A faithful copy is required. Print each line of the data exactly and omit the pictures.

# Recorded information:
↓↓↓

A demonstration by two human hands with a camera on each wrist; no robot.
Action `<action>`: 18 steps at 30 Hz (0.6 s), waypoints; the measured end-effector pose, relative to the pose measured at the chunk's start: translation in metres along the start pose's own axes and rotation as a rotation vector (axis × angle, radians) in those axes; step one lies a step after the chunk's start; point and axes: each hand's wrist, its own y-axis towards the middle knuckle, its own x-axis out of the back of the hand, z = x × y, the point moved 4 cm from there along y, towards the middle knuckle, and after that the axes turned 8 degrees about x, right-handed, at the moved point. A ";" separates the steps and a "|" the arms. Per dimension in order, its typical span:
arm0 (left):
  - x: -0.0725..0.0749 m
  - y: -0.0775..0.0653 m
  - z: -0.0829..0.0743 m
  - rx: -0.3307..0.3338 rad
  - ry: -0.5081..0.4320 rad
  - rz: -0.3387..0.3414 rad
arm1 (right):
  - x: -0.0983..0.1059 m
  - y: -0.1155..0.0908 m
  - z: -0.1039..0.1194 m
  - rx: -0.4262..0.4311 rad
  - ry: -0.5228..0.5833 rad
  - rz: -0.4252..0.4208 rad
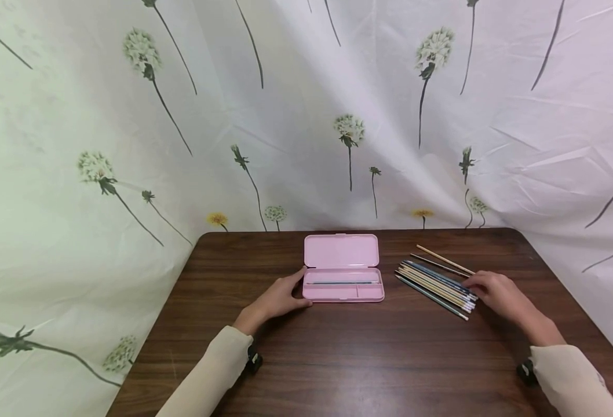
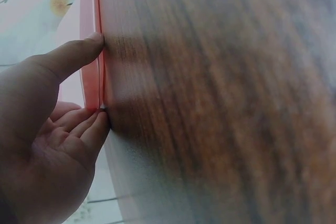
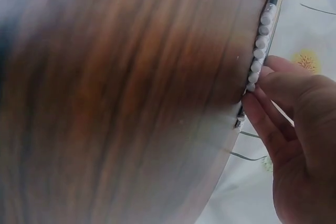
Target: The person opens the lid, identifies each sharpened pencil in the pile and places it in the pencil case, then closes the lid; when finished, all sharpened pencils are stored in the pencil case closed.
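A person's two hands are working at a dark wooden table [image 1: 338,359]. The left hand [image 1: 280,296] is holding the left end of an open pink pencil box [image 1: 329,293], thumb at the front corner, fingers bent at the back. The box is lying with its long side running left to right, and one pencil [image 1: 338,282] is resting lengthwise in its back compartment.

To the right of the box, a little apart, a bundle of pencils [image 1: 435,285] is lying at a slant: the eraser ends are pointing right and toward the person, the other ends back toward the box. The right hand [image 1: 500,293] is the nearer one; its bent fingers are pinching at the eraser ends on the bundle's far side. How many pencils it is gripping cannot be told.
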 end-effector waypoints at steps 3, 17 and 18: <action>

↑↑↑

# Solution:
A demonstration by two human hands with a camera on each wrist; no robot.
Action `<action>`: 18 steps at 30 Hz (0.6 s), waypoints; the measured end-effector pose, relative to the pose measured at the chunk's start: translation in metres along the start pose's own axes and rotation as a rotation vector (axis × angle, radians) in those axes; step one lies a step after the chunk's start; point and axes: each hand's wrist, its own y-axis towards the middle knuckle, its own x-axis out of the back of the hand, z = x × y, the point moved 4 cm from there along y, towards the middle knuckle, and after that the axes turned 8 degrees about x, right-handed, at the moved point. A ";" separates the steps and a "|" the arms. Per dimension in order, its typical span:
arm0 (left):
  - x: -0.0725..0.0749 m
  - y: -0.0775..0.0653 m
  - z: -0.0829..0.0743 m
  - rx: -0.3307..0.3338 rad
  - ry: -0.5081..0.4320 rad
  - rz: -0.3387..0.3414 rad
arm1 (right):
  - x: -0.0983..0.1059 m
  - y: -0.1155..0.0908 m
  - z: -0.1039..0.1194 m
  - rx: -0.4262..0.4311 rad
  - ry: -0.5228..0.5833 rad
  - rz: -0.4252..0.4208 rad
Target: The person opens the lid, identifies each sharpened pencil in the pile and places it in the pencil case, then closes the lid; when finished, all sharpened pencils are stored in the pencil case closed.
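A person's two hands are working at a dark wooden table [image 1: 338,359]. The left hand [image 1: 280,296] is holding the left end of an open pink pencil box [image 1: 329,293], thumb at the front corner, fingers bent at the back. The box is lying with its long side running left to right, and one pencil [image 1: 338,282] is resting lengthwise in its back compartment.

To the right of the box, a little apart, a bundle of pencils [image 1: 435,285] is lying at a slant: the eraser ends are pointing right and toward the person, the other ends back toward the box. The right hand [image 1: 500,293] is the nearer one; its bent fingers are pinching at the eraser ends on the bundle's far side. How many pencils it is gripping cannot be told.
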 end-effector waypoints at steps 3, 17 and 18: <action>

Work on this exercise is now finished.